İstiyorlar ki, gençlerin figüran olduğu bir hayatta onlar hep başrolü oynasınlar.



Genç kardeşim!



Devrim mi istiyorsun, düzeni değiştirmek mi istiyorsun, bu ülkenin geleceğinde söz sahibi mi olmak istiyorsun, önce bu kafaya dur diyeceksin.



Unutma! Bu kafa, milletin rüştünü ispat ettiğini kabullenemeyen bir zümreye aittir ve işte milleti vesayet altına alan zihniyet de budur. “Vesayet rejimi” bu kafanın inşa ettiği bir rejimdir.



On yıllar boyunca bu millete, “reşit olmayan”, “aklı ermeyen”, kendi söküğünü kendisi dikemeyecek, kendi kararlarını alamayacak ergen muamelesi çektiler.



Vesayet budur kardeşim.



Millet üzerindeki vesayet gibi, gençler üzerindeki vesayet de son bulmasın istiyorlar.



Devrim mi istiyorsun, bu ülkeyi yıllarca vesayetle, vasi tayin ettiği kurumlarla yönetmeye çalışan bu kafaya dur diyeceksin önce kardeşim…



Fatih Sultan Mehmet'e, Ulubatlı Hasan'a, Seyit Onbaşı'ya uzanmaya gerek yok…



Kanun açık; 18 yaşındaki bir “adam” reşittir ve rüştünü ispat etmiştir.



Sen reşitsin kardeşim, reşit olmak rüştünü ispat etmiş olmak demektir. Başına vasi tayin edilecek, yerine karar verecek insanlara ihtiyacın yok, reşit insanlar vesayetle değil, istişareyle hareket ederler.
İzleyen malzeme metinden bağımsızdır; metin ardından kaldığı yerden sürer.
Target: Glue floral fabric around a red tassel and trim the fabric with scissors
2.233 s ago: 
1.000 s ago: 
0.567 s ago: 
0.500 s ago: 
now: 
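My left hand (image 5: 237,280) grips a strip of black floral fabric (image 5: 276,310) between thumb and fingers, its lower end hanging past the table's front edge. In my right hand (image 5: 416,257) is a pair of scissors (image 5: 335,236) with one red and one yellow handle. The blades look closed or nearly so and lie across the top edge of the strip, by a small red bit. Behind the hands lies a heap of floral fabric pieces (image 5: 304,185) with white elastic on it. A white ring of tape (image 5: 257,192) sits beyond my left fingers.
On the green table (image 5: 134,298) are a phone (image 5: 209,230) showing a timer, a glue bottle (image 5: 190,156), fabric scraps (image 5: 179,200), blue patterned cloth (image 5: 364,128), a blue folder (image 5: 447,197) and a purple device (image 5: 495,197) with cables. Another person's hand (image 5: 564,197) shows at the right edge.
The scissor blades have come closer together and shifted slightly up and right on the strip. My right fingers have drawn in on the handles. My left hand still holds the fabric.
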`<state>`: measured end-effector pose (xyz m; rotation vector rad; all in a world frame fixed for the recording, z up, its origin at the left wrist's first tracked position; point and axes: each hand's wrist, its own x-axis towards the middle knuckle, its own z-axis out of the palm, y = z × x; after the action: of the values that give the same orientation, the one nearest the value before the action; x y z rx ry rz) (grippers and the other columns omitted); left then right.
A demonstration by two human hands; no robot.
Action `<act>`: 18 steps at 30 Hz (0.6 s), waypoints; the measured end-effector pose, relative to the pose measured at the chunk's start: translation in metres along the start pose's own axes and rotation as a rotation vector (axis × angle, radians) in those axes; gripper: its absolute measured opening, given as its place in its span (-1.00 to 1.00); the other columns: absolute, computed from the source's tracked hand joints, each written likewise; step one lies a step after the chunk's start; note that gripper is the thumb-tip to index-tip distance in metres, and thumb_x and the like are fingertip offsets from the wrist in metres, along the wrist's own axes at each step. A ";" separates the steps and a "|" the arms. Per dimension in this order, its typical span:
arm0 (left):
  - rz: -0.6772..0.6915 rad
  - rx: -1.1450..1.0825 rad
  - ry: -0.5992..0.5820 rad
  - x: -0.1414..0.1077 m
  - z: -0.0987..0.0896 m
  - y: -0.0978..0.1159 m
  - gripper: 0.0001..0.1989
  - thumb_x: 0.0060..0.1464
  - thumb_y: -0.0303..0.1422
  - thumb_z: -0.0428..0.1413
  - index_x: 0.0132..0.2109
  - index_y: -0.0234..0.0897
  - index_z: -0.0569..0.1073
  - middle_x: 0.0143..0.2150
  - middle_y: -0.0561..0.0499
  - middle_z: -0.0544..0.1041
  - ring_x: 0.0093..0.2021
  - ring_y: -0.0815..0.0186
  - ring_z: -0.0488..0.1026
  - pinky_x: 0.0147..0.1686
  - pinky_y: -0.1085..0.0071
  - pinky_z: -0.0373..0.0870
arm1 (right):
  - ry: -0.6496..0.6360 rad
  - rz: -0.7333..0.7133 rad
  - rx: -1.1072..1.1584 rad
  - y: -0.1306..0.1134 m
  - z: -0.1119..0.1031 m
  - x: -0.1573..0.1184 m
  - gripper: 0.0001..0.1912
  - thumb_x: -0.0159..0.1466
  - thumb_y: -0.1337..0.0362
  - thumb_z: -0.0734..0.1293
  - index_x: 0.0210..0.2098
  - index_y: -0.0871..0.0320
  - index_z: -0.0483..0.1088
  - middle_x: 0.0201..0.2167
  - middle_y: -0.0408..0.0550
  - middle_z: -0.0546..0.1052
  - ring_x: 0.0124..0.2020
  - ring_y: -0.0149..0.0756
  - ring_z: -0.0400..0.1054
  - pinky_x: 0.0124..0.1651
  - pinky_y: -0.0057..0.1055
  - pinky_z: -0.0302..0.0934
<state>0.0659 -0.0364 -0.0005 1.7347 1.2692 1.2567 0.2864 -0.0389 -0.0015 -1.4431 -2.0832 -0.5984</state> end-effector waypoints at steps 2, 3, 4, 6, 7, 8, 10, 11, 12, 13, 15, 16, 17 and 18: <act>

Oysa referandumda “hayır” demeyi teklif edenler istiyorlar ki, gençler istişarenin bir parçası olmasın, sonsuza dek vesayetin katmanı olarak kalsınlar.



Gençleri sadece algı operasyonlarının pratisyenleri olarak gören, aklını Pensilvanya'ya kiralamış hainlerin dediklerine aldırma.



Gençlere baktıklarında sadece dağa kaçırıp katil imal edecekleri bir potansiyel görenlerin tehditlerine aldırma…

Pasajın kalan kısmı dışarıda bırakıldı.